Seattle Public Library’s Edible Garden Series begins this month. Learn about edible gardening, food advocacy and sustainability through a variety of free workshops.
- Cool Season Gardening – Get gardening tips from Bill Thorness, local author of “The Cool Season Gardener,” from 6-7:30 p.m., Tuesday, May 20; Greenwood.
- Plant Party! – Kids will learn about the world of plants through song, dance and puppetry. For ages 5 and younger. From 10:30-11:30 a.m. Monday, April 21; Greenwood.

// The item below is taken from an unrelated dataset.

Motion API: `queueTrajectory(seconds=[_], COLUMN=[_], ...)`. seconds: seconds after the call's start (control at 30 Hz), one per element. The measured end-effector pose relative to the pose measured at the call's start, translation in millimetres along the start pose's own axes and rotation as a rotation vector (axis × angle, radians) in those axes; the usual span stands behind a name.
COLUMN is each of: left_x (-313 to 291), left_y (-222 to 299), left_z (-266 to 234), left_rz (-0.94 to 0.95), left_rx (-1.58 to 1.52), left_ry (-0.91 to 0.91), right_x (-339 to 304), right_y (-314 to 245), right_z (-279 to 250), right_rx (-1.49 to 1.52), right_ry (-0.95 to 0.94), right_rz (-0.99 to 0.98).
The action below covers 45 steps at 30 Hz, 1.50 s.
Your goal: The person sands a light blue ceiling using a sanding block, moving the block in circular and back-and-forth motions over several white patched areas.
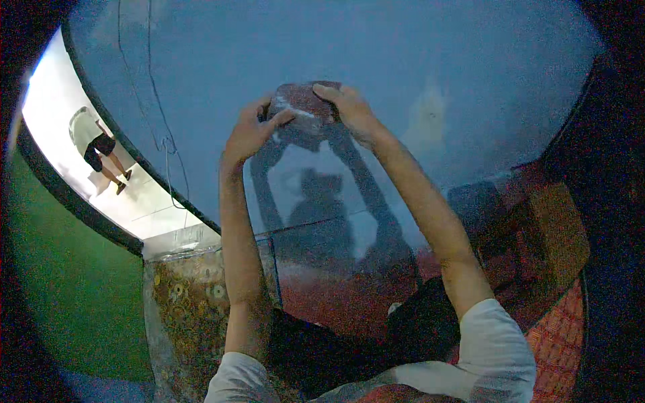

- Can You Dig It? – Kids will learn about a different kind of plant each week (flowers, vegetables, succulents and cacti) through hands-on activities; Broadview, 12755 Greenwood Ave. N., from 12-1 p.m. Thursday April 24; 12-1 p.m. Thursday, May 1; and 12-1 p.m. Thursday, May 15.
- Family Night: Urban Gardening for Kids – Explore urban gardening with kids and help plant a variety of flowers and edible plants; 6-7 p.m. Tuesday, May 6; Greenwood.
Family Nights at The Greenwood Library, from 6-7 p.m. on the first Tuesday of the month. Make crafts and hear a story.
Teens are encouraged to apply for a new Teen Board at The Greenwood Library.
Teens who are artistic, like to read, write, create videos (book trailers for example), and/or are interested in working with kids are all encouraged to apply. Depending on how self-directed they are they can earn 60+ hours for the 1 year program. An application for the summer and the full year (June-June) program are attached.
Pick up an application at the library, 8016 Greenwood Ave N., or email Jennifer Bisson, teen services librarian, at Jennifer.firstname.lastname@example.org.
Free information session about adoption and foster care, including information about placement agencies, types of adoption, adoption and foster care costs, and how to get started; 6-7:30 p.m. Wednesday, May 28, Greenwood.
Seattle Public Library’s 16th annual Seattle Reads selection is “For All of Us, One Today: An Inaugural Poet’s Journey” by Richard Blanco. He will visit Seattle April 26-29. He’ll read a selection of poems from his body of work from 7-8:30 p.m. Monday, April 28, at the Central Library, 1000 Fourth Ave., Level 1, Microsoft Auditorium.
In 2013, Blanco was chosen to serve as the fifth inaugural poet of the United States, following in the footsteps of Robert Frost, Maya Angelou, Miller Williams and Elizabeth Alexander. Blanco presented “One Today,” an original poem he wrote for the occasion, becoming the youngest, first Latino, first immigrant and first openly gay writer to hold the honor.
“For All of Us, One Today: An Inaugural Poet’s Journey” is Blanco’s account of his life-changing experiences as the inaugural poet in 2013. He shares life as a Latino immigrant and openly gay man discovering a new, emotional understanding of what it means to be an American. He reveals the inspiration and challenges behind the creation of the inaugural poem, “One Today,” as well as two other poems (“What We Know of Country” and “Mother Country”) commissioned for the occasion and included in the book, with translations of all three poems into his native Spanish.
Finally, Blanco reflects on his spiritual embrace of Americans everywhere through the power of poetry and his vision for its new role in our nation’s consciousness. Like the inaugural poem itself, “For All of Us, One Today” speaks to what makes this country and its people great, marking a triumphant moment in American history and letters.